Segundo o especialista, a evolução das tecnologias digitais permite não apenas a manipulação de conteúdos, mas também a construção parcial de identidades políticas por meio de recursos artificiais, o que pode comprometer a transparência do processo eleitoral.
“Estamos caminhando para uma realidade em que o eleitor pode ter dificuldade em distinguir o que é autêntico do que foi gerado por inteligência artificial. Isso impacta diretamente a legitimidade das eleições”, afirma.
Danúbio explica que ferramentas já disponíveis no mercado são capazes de criar vídeos hiper-realistas, simular discursos e até reproduzir a voz de candidatos com alto grau de fidelidade. Esse cenário levanta questionamentos jurídicos relevantes, especialmente sobre responsabilidade, autoria e possíveis abusos de poder.
Outro ponto de atenção, de acordo com o advogado, é o uso estratégico dessas tecnologias pelas campanhas eleitorais. A possibilidade de criação de múltiplas versões digitais de um mesmo candidato pode ampliar de forma significativa sua presença junto ao eleitorado.
“Não será apenas o candidato físico participando da campanha, mas também suas versões digitais, atuando de maneira simultânea e contínua.
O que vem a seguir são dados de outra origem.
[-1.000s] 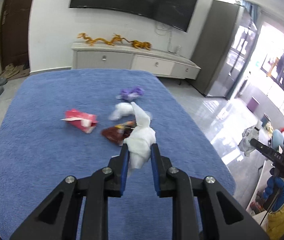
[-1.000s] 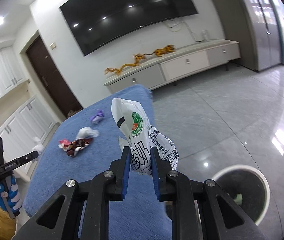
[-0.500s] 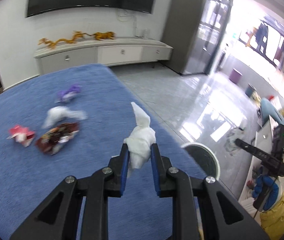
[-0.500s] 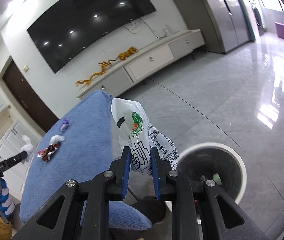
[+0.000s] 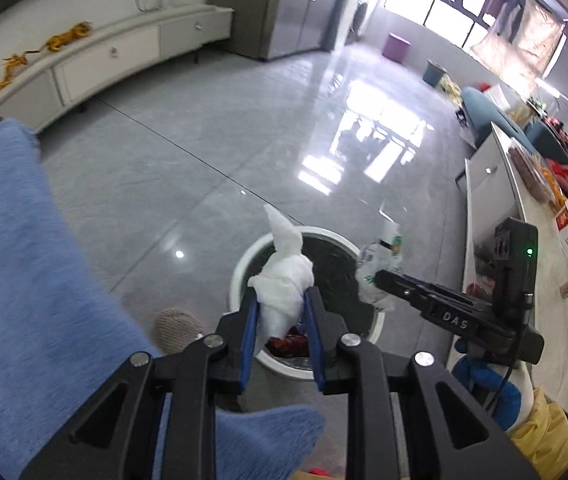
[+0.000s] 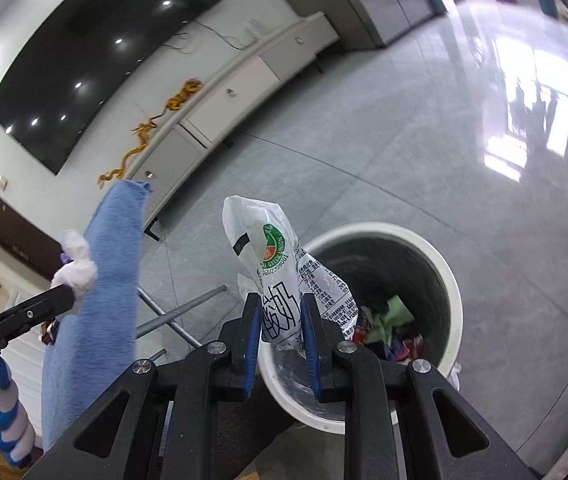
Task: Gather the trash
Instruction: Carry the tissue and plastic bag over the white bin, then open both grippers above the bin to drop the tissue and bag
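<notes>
with the left gripper (image 5: pixel 280 312) pinching a crumpled tissue (image 5: pixel 284 280) and the right gripper (image 6: pixel 282 320) clamped on a printed plastic wrapper (image 6: pixel 280 276), both above the bin (image 6: pixel 450 276) rim, centre each over the opening before spreading the fingers.

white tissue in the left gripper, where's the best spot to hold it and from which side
Grip the thick wadded lower bulge, as the left gripper does now, closing from either side across the wad. The white tissue tapers to a thin twisted tip on top, which would probably slip or tear.
</notes>
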Demonstrator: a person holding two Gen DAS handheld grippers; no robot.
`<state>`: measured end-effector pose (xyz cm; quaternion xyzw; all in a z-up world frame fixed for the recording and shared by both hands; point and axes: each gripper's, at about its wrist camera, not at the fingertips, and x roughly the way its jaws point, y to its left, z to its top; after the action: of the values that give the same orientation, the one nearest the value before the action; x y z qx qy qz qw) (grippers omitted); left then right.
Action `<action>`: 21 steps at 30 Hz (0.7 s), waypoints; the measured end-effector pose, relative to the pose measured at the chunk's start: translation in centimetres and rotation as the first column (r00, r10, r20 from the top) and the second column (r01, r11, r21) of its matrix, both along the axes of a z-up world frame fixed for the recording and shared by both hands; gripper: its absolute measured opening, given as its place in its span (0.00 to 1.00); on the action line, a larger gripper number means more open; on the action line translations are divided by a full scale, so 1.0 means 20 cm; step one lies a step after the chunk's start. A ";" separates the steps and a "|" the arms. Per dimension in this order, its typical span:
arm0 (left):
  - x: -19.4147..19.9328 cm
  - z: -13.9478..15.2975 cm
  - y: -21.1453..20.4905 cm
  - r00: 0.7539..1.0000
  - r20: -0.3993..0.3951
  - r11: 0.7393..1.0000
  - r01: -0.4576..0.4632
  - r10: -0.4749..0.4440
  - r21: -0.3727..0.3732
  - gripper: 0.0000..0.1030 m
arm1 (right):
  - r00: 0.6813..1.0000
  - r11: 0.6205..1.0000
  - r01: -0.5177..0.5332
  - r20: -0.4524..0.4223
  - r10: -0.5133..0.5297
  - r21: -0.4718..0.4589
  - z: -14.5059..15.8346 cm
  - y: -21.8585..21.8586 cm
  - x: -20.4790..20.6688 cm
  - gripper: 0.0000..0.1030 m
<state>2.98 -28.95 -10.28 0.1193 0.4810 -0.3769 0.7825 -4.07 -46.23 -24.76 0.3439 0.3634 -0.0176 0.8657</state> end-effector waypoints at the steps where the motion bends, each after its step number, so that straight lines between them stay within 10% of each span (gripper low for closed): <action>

Isso pode gerar desequilíbrio na disputa”, destaca.
Diante desse cenário, o especialista defende a necessidade de atualização urgente das normas eleitorais, especialmente por parte do Tribunal Superior Eleitoral, para acompanhar as transformações tecnológicas. Entre os principais pontos, ele cita a regulamentação do uso de inteligência artificial, a criação de mecanismos de verificação de autenticidade e a definição clara de responsabilidades em casos de manipulação digital.
Para Danúbio Cardoso Remy, o debate precisa ser antecipado para evitar insegurança jurídica durante o processo eleitoral.
“O maior risco não é apenas a desinformação, mas a perda de confiança do eleitor. Quando a verdade se torna difícil de identificar, toda a estrutura democrática fica ameaçada”, conclui.